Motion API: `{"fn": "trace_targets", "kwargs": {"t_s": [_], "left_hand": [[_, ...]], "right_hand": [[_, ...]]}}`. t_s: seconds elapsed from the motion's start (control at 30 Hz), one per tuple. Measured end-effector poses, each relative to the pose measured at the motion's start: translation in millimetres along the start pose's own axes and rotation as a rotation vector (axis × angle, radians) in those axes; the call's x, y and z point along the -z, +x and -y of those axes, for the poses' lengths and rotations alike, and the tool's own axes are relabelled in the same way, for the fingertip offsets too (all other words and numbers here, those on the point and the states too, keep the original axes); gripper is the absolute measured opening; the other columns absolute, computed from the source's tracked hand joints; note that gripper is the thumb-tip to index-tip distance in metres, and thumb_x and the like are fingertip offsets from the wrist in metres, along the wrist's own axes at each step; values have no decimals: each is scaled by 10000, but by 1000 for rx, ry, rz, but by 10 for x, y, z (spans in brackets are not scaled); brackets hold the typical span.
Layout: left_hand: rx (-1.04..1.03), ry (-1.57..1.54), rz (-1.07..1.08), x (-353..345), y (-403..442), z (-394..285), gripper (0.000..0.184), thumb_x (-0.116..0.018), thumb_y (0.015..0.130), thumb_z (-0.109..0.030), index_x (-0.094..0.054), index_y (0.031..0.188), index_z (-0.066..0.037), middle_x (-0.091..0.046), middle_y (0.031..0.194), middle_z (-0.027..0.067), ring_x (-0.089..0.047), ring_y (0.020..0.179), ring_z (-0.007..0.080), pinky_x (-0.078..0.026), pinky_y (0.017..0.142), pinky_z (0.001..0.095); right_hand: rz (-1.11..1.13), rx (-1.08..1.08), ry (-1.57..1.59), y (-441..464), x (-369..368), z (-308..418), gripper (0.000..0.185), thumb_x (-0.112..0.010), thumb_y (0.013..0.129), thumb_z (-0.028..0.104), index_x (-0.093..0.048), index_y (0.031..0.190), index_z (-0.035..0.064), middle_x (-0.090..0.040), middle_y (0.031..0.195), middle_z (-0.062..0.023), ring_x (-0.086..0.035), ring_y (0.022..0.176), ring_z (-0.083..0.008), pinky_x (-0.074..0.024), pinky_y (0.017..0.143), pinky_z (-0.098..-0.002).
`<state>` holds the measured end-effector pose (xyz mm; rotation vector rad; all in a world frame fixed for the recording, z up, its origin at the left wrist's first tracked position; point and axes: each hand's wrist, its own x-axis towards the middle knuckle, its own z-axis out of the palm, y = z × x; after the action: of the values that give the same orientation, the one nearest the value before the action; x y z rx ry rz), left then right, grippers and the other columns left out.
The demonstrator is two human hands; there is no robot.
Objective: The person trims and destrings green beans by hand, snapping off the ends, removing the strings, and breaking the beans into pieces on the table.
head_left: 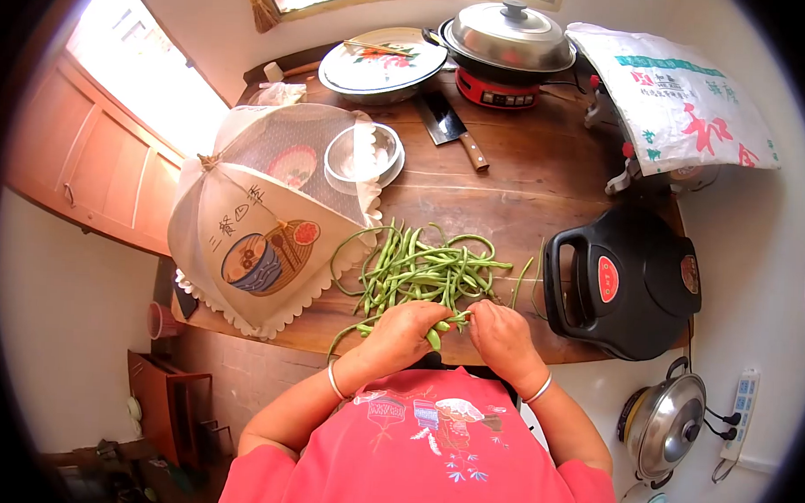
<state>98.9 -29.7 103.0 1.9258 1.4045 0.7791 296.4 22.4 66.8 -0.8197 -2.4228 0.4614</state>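
Observation:
A loose heap of green beans lies on the wooden table near its front edge. My left hand is closed around several green beans, whose ends stick out below and beside the fingers. Close to its right, my right hand pinches the tip of a bean between thumb and fingers. Both hands are just in front of the heap, at the table edge. A few thin long beans lie apart to the right of the heap.
A mesh food cover stands left, by a glass bowl. A cleaver lies behind the beans. At the right is a black electric appliance. A lidded pan and covered basin stand at the back.

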Motion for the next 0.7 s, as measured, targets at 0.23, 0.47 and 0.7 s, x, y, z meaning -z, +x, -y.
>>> {"fn": "trace_targets", "kwargs": {"t_s": [0.23,0.47,0.7], "left_hand": [[57,-61,-36,-92,20,108,243,-641,740,-6,-626,983,-7,-648,883,184,-615,851,391,-491,726,430],[263,-352,-89,106,20,500,227,-566,980,-220,-627,946,-4,-589,687,4,-522,668,68,-435,606,256],[307,39,-173,28,229,782,206,-634,913,-179,-592,975,13,-624,839,149,-597,765,309,-463,694,381]], "right_hand": [[-40,-574,1003,-11,-262,-4,115,-437,968,122,-490,895,51,-528,706,-59,-514,597,-172,-432,557,-297],[-213,-617,1568,-59,-27,-181,137,-438,1001,164,-522,952,68,-493,762,-15,-448,620,-98,-380,572,-233],[-20,-312,164,-418,-272,-403,227,-582,858,13,-610,1081,46,-548,832,-131,-573,761,-327,-492,690,-383]]}}
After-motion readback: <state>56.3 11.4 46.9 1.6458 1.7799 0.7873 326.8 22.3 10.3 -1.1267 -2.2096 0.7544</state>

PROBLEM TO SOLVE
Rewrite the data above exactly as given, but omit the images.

RESPONSE TO THIS TASK
Motion API: `{"fn": "trace_targets", "kwargs": {"t_s": [_], "left_hand": [[_, ...]], "right_hand": [[_, ...]]}}`. t_s: seconds elapsed from the motion's start (control at 30 Hz), one per tuple. Measured end-effector poses, each relative to the pose measured at the motion's start: translation in millimetres along the start pose's own axes and rotation as a rotation vector (axis × angle, radians) in those axes; the call's x, y and z point along the -z, +x and -y of those axes, for the poses' lengths and rotations alike, and the tool's own axes are relabelled in the same way, for the fingertip offsets too (all other words and numbers here, those on the point and the states too, keep the original axes); gripper is the absolute measured opening; the other columns absolute, computed from the source's tracked hand joints; note that gripper is the thumb-tip to index-tip distance in metres, and thumb_x and the like are fingertip offsets from the wrist in metres, along the wrist's own axes at each step; values have no decimals: each is scaled by 10000, but by 1000 for rx, ry, rz, but by 10 for x, y, z (spans in brackets are not scaled); brackets hold the typical span.
Layout: left_hand: rx (-1.04..1.03), ry (-1.57..1.54), rz (-1.07..1.08), x (-353..345), y (-403..442), z (-394..285), gripper (0.000..0.184), thumb_x (-0.116..0.018), thumb_y (0.015..0.130), thumb_z (-0.109..0.030), index_x (-0.094..0.054), index_y (0.031..0.188), index_z (-0.066..0.037), middle_x (-0.091..0.046), middle_y (0.031..0.194), middle_z (-0.027..0.067), ring_x (-0.089..0.047), ring_y (0.020..0.179), ring_z (-0.007..0.080), pinky_x (-0.078..0.026), pinky_y (0.017..0.142), pinky_z (0.001..0.095); right_hand: rz (-1.11..1.13), rx (-1.08..1.08), ry (-1.57..1.59), y (-441..464), x (-369..368), z (-308..418), gripper (0.000..0.185), thumb_x (-0.112..0.010), thumb_y (0.013..0.129), thumb_z (-0.028..0.104), index_x (-0.093..0.048), index_y (0.031..0.190), index_z (-0.035..0.064), middle_x (-0.090..0.040), middle_y (0.031..0.195), middle_z (-0.062..0.023), ring_x (-0.086..0.035), ring_y (0.022..0.176), ring_z (-0.083..0.008), pinky_x (-0.074..0.024), pinky_y (0.017..0.143), pinky_z (-0.098..-0.002).
`<state>` holds the measured end-effector pose (xyz mm; rotation vector rad; all in a world frame fixed for the recording, z up, its origin at the left wrist's first tracked position; point and axes: each hand's wrist, its own x-axis towards the middle knuckle, its own z-axis out of the palm, y = z × x; after the action: of the values that give the same orientation, the one nearest the value before the action; x y z rx ry rz), left then right, grippers and the other columns left out.
The demonstrator is two human hands; there is no robot.
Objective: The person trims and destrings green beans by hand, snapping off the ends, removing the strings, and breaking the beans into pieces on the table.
head_left: 
<state>98.9 -29.7 103.0 1.9258 1.4045 0.7791 296.4 22.4 66.8 -0.8197 -2.4228 0.4614</state>
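Observation:
A loose heap of green beans lies on the wooden table near its front edge. My left hand is closed around several green beans, whose ends stick out below and beside the fingers. Close to its right, my right hand pinches the tip of a bean between thumb and fingers. Both hands are just in front of the heap, at the table edge. A few thin long beans lie apart to the right of the heap.
A mesh food cover stands left, by a glass bowl. A cleaver lies behind the beans. At the right is a black electric appliance. A lidded pan and covered basin stand at the back.
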
Motion for the next 0.7 s, as measured, targets at 0.23, 0.47 and 0.7 s, x, y, z meaning -z, +x, -y.
>>> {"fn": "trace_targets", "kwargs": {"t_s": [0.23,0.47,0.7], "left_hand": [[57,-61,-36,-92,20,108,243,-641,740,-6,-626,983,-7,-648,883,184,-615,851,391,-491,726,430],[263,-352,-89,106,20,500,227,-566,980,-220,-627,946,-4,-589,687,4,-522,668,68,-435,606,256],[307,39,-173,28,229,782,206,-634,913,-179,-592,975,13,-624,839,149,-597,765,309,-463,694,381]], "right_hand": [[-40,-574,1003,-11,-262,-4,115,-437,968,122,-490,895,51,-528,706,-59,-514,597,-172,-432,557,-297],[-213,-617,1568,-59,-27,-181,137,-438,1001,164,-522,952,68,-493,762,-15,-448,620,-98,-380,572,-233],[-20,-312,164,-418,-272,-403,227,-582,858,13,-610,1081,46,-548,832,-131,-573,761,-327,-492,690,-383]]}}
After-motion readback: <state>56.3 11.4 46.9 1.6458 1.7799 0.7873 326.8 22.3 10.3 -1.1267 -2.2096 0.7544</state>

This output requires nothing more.